Grupo Heterogéneo
2.2 Pectinases
Pectinases constituem um grupo heterogéneo de enzimas que decompõem polissacáridos complexos de tecidos vegetais em moléculas mais simples como os ácidos galacturónicos. Sua aplicação comercial foi observada pela primeira vez em 1930 para o preparo de vinhos e sucos de frutas. Eles têm uma participação de 25% nas vendas globais de enzimas alimentares e são empregados industrialmente na extração, clarificação e concentração de sucos de frutas; na clarificação de vinhos; e na extração de óleos, aromas e pigmentos de plantas. Estas enzimas incluem protopectinases, poligalacturonases, lisases e pectinesterases com base no seu modo de acção. As protopectinases catalisam a solubilização da protopectina. As poligalacturonases hidrolisam a cadeia do ácido poligalacturónico por adição de água e são as mais abundantes entre todas as enzimas pectinolíticas. As lioases catalisam a clivagem trans-eliminativa do polímero do ácido galacturónico. As pectinesterases liberam pectinas e metanol, desesterificando as ligações de ésteres metílicos da espinha dorsal da pectina .
Como ilustrado na Tabela 15.1, o uso de SSF para a produção de pectinase tem sido proposto usando diferentes resíduos sólidos agrícolas e agro-industriais como substratos . Os fungos do gênero Aspergillus são uma das mais importantes fontes destas enzimas. Taşkin et al. rastrearam várias cepas de Aspergillus isoladas das vinhas para a produção de pectinase (poligalacturonase e polimetilgalacturonase) e determinaram que a SSF era melhor que a SmF para a produção de pectinase.

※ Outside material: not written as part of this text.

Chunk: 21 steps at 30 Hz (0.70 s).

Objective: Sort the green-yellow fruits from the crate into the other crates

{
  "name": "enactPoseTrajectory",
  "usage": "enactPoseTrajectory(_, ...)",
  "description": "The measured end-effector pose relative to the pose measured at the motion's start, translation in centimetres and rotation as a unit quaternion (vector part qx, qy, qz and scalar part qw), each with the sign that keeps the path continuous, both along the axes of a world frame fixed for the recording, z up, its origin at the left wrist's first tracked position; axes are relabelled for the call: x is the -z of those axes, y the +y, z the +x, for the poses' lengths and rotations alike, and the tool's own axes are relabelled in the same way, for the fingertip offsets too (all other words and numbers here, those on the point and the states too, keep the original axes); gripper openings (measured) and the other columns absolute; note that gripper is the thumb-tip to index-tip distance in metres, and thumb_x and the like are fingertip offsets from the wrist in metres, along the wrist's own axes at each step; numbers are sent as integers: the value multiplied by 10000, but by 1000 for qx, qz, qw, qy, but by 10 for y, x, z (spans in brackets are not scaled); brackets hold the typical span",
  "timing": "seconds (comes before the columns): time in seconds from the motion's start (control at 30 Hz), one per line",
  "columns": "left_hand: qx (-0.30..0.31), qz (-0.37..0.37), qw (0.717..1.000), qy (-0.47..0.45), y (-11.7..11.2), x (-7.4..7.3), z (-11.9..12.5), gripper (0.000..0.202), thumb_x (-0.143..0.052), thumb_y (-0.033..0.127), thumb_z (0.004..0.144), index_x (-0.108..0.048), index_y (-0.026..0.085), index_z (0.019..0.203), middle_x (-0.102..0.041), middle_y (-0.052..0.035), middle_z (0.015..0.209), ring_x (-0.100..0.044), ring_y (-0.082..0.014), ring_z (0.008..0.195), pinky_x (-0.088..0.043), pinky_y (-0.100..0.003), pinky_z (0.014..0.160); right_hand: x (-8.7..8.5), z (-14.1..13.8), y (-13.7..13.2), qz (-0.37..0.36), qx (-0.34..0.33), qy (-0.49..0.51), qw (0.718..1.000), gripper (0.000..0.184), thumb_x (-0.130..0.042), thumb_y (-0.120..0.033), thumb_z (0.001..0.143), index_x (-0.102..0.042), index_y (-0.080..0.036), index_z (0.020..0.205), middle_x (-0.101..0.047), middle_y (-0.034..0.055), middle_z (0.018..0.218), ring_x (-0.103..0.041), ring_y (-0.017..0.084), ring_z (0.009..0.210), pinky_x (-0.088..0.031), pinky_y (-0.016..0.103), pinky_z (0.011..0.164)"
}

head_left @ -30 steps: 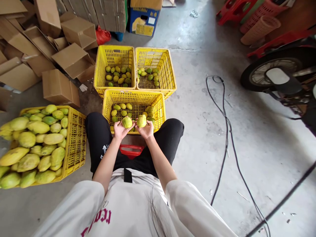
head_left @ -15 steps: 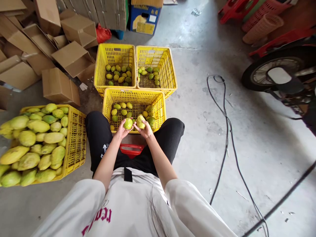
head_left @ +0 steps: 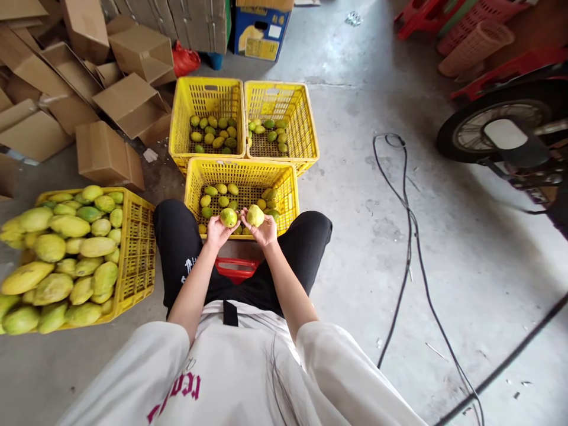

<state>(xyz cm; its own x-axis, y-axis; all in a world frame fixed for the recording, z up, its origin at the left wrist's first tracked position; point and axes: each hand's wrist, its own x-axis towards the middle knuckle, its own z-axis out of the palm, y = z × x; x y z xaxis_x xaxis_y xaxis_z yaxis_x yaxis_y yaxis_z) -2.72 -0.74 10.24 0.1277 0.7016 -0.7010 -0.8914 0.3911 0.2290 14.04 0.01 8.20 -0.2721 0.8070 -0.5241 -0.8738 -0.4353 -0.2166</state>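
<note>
My left hand (head_left: 218, 231) is closed around a green-yellow papaya (head_left: 228, 218), its rounded end facing up. In my right hand (head_left: 265, 229) sits a paler yellow papaya (head_left: 255, 216), with the fingers curled under it. Both fruits are held side by side, slightly apart, over the near rim of the front yellow crate (head_left: 242, 167). Inside that crate, several smaller-looking green and yellow papayas (head_left: 221, 189) lie in two groups, left and right. My hands and the held fruits hide part of its near side.
Two more yellow crates (head_left: 176, 118) with fruit stand behind the front one. A heaped crate (head_left: 135, 254) of papayas is at my left. Cardboard boxes (head_left: 104, 151) pile up beyond it. A black cable (head_left: 406, 201) lies on the floor at right, near a motorcycle wheel (head_left: 499, 121).
The right-hand papaya has been turned, so a paler, rounder side now shows. The left papaya has also tilted slightly. Both hands stay over the front crate.
</note>
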Motion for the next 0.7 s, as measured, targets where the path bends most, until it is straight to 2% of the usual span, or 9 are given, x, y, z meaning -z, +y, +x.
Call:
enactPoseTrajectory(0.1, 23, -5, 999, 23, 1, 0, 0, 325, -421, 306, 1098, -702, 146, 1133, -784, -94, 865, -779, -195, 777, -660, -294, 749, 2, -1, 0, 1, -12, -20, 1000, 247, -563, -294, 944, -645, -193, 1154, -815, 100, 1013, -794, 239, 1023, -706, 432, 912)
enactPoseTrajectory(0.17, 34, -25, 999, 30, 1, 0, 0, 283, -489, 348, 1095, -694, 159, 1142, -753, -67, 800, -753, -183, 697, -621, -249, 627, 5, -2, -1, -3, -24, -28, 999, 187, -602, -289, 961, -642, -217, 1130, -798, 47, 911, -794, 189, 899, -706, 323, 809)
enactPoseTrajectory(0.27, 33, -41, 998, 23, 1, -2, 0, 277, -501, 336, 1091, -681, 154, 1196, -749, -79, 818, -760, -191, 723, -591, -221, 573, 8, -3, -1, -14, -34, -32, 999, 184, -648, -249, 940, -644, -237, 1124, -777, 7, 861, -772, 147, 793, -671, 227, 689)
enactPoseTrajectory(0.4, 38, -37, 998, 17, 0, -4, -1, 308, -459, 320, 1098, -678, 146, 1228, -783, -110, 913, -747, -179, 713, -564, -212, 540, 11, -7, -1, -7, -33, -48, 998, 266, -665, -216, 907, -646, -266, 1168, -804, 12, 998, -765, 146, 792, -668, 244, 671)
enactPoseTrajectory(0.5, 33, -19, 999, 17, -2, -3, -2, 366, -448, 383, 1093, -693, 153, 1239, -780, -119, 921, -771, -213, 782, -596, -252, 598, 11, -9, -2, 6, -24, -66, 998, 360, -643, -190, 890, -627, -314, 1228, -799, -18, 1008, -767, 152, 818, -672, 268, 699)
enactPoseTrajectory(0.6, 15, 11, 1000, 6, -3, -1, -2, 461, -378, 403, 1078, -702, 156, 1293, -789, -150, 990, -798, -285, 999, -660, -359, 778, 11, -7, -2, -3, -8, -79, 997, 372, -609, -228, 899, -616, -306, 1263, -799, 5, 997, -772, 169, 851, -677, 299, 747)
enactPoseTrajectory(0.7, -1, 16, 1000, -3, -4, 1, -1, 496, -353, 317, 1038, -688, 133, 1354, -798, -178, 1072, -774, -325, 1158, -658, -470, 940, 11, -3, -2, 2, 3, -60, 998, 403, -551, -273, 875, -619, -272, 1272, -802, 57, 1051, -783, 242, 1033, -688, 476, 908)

Da mesma forma, Solis-Pereira et al. determinaram que fenômenos regulatórios, como a indução-repressão ou a inibição de ativação-inibição relacionados à síntese de pectinase por A. niger CH4 são diferentes nos dois tipos de fermentação, atingindo produtividades globais de SSF que foram 18,8 e 4,9 vezes maiores para a endo e exopectinase, respectivamente, do que as do SmF. Além disso, Acuña-Arguelles et al. compararam as propriedades da endo- e exopectinase e pectin lyase produzidas pelas técnicas SSF e SmF de A. niger CH4. Observaram que as propriedades cinéticas e físico-químicas destas enzimas eram diferentes, dependendo do tipo de fermentação. Assim, na SSF todas as atividades da pectinase foram mais estáveis em valores extremos de pH e temperatura. Além disso, o estudo eletroforese dos diferentes extratos enzimáticos obtidos para ambos os métodos de cultura mostrou o mesmo número em faixas protéicas, mas com algumas diferenças em sua posição eletroforética que sugerem que o método de cultura pode ser responsável por induzir mudanças em algumas das enzimas pectinolíticas produzidas por A. niger.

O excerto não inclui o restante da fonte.